«Toul, samedi.

«M. de Pallas, madame, m'a dit que Sa Majesté avait fait dire à la Société d'élire M. le Primat pour directeur et Sa Majesté ne pouvait faire un meilleur choix. M. le Primat a déjà présidé une année avec toute la dignité possible.

«Au reste, madame, je vous supplie de faire agréer de Sa Majesté que je défère à M. le Primat le discours que Sa Majesté m'avait chargé de faire pour le jour de la dédicace de la statue et de la place. Quelque honneur que me fît une pareille commission, je manquerais essentiellement à M. le Primat, si je ne lui offrais de s'en charger comme Président de la Société et je ne puis l'accepter qu'autant qu'il me la remettra de lui-même.

«Je serais très fâché qu'on pût me reprocher d'avoir violé par vanité les lois des Académies; je les remplirai toutes, mais je remplirai aussi ce que je me dois à moi-même vis-à-vis de ceux dont je connais les sentiments, et je ne me compromettrai jamais à me trouver en sous-ordre avec des gens qui, de toutes façons, sont faits pour l'être toujours avec moi. J'espère que le Roi aura assez de bonté et de justice, pour ne pas exiger de moi de me voir présidé par M. d'Hequerty, et de donner ce ridicule spectacle aux gens qui pensent au moins cinq ou six fois par jour.
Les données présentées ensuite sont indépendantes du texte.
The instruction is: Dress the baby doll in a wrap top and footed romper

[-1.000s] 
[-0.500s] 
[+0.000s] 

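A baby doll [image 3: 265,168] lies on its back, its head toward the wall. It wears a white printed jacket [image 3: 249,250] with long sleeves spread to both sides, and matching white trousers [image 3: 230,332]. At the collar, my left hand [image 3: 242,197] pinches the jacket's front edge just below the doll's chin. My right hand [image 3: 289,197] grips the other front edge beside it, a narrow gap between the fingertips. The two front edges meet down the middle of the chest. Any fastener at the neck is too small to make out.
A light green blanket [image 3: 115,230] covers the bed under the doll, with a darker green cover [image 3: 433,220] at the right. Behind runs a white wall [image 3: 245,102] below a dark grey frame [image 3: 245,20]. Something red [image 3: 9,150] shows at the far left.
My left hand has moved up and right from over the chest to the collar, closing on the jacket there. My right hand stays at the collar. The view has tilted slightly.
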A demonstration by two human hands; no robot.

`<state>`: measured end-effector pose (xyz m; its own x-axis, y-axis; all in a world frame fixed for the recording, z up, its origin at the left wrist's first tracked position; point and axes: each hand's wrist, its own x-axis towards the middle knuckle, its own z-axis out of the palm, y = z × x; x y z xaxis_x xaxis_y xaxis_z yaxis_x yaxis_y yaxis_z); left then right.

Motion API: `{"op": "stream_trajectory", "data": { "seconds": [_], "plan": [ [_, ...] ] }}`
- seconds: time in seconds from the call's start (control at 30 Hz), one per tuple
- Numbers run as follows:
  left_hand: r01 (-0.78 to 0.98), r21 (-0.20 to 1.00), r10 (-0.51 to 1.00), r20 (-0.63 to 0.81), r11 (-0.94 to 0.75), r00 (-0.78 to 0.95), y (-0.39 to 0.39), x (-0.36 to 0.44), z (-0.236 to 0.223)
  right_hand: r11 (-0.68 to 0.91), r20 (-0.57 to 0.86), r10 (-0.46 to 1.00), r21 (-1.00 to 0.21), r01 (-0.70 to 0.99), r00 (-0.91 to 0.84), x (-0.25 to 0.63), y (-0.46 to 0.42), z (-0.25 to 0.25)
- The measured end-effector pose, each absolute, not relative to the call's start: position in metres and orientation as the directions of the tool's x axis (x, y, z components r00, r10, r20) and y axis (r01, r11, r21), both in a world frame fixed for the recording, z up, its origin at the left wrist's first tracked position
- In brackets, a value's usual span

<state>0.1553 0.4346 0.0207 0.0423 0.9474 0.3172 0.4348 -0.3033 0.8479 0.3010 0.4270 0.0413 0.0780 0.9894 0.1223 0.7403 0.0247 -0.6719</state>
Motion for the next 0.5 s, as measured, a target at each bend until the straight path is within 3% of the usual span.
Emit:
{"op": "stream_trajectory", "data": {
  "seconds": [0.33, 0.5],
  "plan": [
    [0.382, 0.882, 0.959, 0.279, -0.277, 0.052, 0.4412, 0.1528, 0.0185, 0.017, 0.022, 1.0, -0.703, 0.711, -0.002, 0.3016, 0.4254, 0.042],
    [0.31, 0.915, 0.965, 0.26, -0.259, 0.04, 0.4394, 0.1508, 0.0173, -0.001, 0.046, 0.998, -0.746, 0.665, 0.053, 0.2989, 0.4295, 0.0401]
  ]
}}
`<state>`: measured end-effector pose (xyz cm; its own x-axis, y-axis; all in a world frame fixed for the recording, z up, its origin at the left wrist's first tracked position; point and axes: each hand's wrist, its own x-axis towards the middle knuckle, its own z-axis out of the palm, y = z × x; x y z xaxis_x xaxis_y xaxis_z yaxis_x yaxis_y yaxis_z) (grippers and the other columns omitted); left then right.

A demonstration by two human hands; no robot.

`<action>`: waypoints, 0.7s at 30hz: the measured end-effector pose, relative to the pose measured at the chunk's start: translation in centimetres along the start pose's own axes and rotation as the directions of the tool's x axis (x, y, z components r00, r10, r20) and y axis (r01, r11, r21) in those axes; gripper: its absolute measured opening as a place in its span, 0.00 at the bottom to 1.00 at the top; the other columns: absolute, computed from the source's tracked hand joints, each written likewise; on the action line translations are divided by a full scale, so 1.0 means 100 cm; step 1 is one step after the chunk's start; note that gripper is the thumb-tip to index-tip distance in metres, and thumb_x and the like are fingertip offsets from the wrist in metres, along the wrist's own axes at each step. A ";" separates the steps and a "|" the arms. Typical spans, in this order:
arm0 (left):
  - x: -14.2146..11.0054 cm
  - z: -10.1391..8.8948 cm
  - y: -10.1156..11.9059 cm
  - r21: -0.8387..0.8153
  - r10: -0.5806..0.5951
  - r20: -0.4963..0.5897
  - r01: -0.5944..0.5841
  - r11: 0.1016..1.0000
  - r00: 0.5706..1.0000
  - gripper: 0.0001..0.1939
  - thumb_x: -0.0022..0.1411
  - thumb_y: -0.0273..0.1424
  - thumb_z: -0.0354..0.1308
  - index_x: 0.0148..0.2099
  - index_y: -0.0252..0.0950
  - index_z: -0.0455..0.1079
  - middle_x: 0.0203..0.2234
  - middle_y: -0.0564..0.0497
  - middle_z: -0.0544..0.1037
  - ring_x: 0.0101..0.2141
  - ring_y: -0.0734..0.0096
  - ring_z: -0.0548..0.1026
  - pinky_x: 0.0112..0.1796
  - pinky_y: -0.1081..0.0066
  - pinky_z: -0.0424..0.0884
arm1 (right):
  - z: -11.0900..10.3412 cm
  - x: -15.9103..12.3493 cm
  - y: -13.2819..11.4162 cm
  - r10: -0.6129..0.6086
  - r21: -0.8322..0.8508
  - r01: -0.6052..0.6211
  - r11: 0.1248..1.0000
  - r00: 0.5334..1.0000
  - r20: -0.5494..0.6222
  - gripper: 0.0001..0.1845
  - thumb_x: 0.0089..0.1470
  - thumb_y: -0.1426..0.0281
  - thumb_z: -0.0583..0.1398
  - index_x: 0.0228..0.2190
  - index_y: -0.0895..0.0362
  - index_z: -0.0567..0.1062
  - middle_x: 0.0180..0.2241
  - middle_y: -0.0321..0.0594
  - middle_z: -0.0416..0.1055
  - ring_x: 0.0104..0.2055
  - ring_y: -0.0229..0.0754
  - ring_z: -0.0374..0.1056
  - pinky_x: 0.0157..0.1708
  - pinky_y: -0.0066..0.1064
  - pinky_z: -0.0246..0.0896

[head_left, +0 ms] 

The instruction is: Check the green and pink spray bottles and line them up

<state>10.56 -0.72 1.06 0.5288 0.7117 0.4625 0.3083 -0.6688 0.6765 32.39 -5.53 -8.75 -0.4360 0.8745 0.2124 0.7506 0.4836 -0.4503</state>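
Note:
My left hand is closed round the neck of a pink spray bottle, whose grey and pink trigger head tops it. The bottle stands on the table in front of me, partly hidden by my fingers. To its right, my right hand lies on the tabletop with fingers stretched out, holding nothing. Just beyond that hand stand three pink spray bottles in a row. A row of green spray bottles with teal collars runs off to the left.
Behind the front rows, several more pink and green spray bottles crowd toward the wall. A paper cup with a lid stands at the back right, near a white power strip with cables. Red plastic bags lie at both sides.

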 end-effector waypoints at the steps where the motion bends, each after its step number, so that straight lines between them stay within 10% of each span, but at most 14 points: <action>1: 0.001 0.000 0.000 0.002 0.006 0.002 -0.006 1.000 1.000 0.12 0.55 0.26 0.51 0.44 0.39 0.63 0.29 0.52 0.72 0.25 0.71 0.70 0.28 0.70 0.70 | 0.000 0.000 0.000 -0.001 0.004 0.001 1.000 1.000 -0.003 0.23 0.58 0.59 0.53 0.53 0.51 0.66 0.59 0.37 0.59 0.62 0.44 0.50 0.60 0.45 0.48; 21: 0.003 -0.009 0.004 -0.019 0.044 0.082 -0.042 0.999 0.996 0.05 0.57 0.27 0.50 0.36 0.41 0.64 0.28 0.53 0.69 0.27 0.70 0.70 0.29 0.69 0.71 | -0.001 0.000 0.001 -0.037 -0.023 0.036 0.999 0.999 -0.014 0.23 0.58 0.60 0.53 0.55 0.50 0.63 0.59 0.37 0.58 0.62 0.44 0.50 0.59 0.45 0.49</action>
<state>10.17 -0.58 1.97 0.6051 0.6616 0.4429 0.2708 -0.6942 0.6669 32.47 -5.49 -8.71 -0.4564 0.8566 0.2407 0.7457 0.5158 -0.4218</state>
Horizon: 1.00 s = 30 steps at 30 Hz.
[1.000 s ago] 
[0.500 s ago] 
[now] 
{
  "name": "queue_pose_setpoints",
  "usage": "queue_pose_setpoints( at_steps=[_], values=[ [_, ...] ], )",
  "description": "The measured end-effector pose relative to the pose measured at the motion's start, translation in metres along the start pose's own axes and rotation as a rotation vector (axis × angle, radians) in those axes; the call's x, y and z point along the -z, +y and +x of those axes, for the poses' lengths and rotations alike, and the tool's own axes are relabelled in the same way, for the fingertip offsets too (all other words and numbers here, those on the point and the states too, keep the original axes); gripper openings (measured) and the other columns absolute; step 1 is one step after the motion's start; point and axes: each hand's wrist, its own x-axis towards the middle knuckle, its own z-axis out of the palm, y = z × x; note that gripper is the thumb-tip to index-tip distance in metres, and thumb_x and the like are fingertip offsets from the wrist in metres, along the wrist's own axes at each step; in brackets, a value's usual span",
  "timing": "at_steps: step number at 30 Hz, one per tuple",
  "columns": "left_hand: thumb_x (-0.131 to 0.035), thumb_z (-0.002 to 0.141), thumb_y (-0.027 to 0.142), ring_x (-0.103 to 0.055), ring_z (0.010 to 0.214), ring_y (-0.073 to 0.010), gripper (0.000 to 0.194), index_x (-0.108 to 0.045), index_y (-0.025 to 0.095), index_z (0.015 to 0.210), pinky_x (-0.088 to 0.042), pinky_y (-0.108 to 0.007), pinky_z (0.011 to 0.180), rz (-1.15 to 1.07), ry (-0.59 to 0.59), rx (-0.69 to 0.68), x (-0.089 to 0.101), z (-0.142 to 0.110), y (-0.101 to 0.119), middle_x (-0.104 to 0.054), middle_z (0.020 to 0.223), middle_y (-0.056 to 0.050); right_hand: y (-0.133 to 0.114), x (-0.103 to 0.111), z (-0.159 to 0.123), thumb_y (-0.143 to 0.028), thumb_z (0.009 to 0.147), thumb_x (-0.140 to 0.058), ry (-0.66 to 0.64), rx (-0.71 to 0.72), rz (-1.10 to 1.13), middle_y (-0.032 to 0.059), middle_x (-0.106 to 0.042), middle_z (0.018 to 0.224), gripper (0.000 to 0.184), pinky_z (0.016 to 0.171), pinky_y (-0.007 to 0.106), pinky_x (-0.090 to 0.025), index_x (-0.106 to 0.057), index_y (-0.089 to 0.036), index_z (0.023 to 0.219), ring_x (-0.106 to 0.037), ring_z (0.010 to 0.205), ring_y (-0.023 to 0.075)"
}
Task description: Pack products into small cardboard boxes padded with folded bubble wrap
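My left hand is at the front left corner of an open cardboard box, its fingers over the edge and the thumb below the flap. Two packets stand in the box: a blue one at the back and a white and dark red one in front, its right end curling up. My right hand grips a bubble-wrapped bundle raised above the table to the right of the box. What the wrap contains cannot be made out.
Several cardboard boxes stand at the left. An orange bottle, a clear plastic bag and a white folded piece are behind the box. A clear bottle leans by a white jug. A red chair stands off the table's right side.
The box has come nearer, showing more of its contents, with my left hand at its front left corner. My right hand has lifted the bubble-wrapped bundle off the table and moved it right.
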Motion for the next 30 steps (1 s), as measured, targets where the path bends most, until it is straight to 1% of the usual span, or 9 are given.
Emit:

«M. de Solignac ressemble au statuaire de la fable, il a fait un dieu de son bloc de marbre, il peut aussi lui faire prononcer ses oracles, et en effet M. de Solignac a beaucoup de choses des anciens prêtres, qui les dictaient et les débitaient au vulgaire; pour moi qui, depuis un an, ai eu tout le loisir de connaître les détours obscurs du sanctuaire qu'il a préparé à son idole, j'aime mieux rester dans mon cabinet que de les habiter.»

Prévenu par Mme de Boufflers des susceptibilités du gouverneur, le Roi s'empressa de lui écrire pour le calmer et en même temps il lui confirmait aimablement la mission dont il l'avait chargé. «J'espère que vous n'oubliez pas ce que vous devez dire à l'érection de la statue, lui écrivait-il. Je compte beaucoup sur l'honneur que vous me ferez à la fête que je prépare.»

Donc Tressan, apaisé, se remet à l'œuvre. Un de ses plus chers désirs était d'arriver à l'Académie française. Qui sait si ce bienheureux discours n'allait pas lui faire obtenir le fauteuil tant convoité? Aussi le veut-il excellent, parfait; il mande à Panpan ses espérances et ses inquiétudes.

«Toul, lundi.

«J'ai beaucoup changé à mon discours; sans l'allonger, les liaisons sont plus exactes, l'intérêt bien plus vif vers la fin. Je voudrais bien vous le lire, et j'espère que peu de processions pourraient vous attendrir davantage. Je suis désolé, mon cher et adorable ami, de ne pouvoir partager les soins de ceux qui vous tiennent compagnie, et de ne pouvoir vous consulter sur ce petit morceau qui m'inquiète.

«Mes amis de Paris m'ont averti qu'on me guettait, que l'Académie française était en éveil sur le succès de ce discours, et la seule démarche que je veuille faire auprès de cette compagnie est de tâcher de rendre ce discours digne d'approbation. Le diable, c'est que l'à-propos de Nancy sera froid et perdu pour Paris. Qui sont ceux qui veulent, en lisant un ouvrage, se prêter aux circonstances et entrer dans tous les égards que l'auteur a eu à ménager? C'est un f.... métier que d'écrire et de parler sur la tribune. C'en est un bien plus doux de rire, de bavarder, et de faire des flonflons avec des amis tels que vous.»